WHAT YOU ARE ASKED TO DO - Reproduce the data in full, exactly.
[INFORMATION SUPPLIED]
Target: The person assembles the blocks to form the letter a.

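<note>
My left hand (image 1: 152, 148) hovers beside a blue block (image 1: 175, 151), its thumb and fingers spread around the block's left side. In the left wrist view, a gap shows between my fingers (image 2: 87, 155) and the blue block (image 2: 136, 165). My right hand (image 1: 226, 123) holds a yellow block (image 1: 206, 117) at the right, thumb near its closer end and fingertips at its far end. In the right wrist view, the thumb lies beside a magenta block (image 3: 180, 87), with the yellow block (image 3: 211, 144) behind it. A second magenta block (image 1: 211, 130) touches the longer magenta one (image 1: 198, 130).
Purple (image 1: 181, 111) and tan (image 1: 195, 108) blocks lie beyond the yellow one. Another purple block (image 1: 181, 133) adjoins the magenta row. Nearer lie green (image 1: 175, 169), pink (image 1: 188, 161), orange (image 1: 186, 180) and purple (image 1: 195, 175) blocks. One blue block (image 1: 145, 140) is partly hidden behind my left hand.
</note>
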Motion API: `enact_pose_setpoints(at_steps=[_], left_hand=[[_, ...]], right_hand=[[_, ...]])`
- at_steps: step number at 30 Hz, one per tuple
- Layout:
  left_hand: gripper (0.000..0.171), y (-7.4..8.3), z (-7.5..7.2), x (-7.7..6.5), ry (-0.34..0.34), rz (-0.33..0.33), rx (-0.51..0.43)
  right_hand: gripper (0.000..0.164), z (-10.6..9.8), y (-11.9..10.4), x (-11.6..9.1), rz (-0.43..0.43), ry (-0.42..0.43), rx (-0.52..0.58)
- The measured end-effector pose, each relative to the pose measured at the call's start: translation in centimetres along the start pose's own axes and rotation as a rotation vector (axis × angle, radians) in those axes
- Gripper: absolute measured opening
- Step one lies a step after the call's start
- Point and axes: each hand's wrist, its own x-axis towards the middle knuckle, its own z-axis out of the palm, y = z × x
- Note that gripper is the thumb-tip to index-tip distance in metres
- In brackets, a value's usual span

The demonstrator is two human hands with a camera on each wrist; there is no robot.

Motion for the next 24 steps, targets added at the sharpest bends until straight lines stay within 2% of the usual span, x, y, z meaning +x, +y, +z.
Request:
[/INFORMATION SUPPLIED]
WRITTEN SOLUTION -
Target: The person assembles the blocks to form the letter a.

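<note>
My left hand (image 1: 152, 148) hovers beside a blue block (image 1: 175, 151), its thumb and fingers spread around the block's left side. In the left wrist view, a gap shows between my fingers (image 2: 87, 155) and the blue block (image 2: 136, 165). My right hand (image 1: 226, 123) holds a yellow block (image 1: 206, 117) at the right, thumb near its closer end and fingertips at its far end. In the right wrist view, the thumb lies beside a magenta block (image 3: 180, 87), with the yellow block (image 3: 211, 144) behind it. A second magenta block (image 1: 211, 130) touches the longer magenta one (image 1: 198, 130).
Purple (image 1: 181, 111) and tan (image 1: 195, 108) blocks lie beyond the yellow one. Another purple block (image 1: 181, 133) adjoins the magenta row. Nearer lie green (image 1: 175, 169), pink (image 1: 188, 161), orange (image 1: 186, 180) and purple (image 1: 195, 175) blocks. One blue block (image 1: 145, 140) is partly hidden behind my left hand.
</note>
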Motion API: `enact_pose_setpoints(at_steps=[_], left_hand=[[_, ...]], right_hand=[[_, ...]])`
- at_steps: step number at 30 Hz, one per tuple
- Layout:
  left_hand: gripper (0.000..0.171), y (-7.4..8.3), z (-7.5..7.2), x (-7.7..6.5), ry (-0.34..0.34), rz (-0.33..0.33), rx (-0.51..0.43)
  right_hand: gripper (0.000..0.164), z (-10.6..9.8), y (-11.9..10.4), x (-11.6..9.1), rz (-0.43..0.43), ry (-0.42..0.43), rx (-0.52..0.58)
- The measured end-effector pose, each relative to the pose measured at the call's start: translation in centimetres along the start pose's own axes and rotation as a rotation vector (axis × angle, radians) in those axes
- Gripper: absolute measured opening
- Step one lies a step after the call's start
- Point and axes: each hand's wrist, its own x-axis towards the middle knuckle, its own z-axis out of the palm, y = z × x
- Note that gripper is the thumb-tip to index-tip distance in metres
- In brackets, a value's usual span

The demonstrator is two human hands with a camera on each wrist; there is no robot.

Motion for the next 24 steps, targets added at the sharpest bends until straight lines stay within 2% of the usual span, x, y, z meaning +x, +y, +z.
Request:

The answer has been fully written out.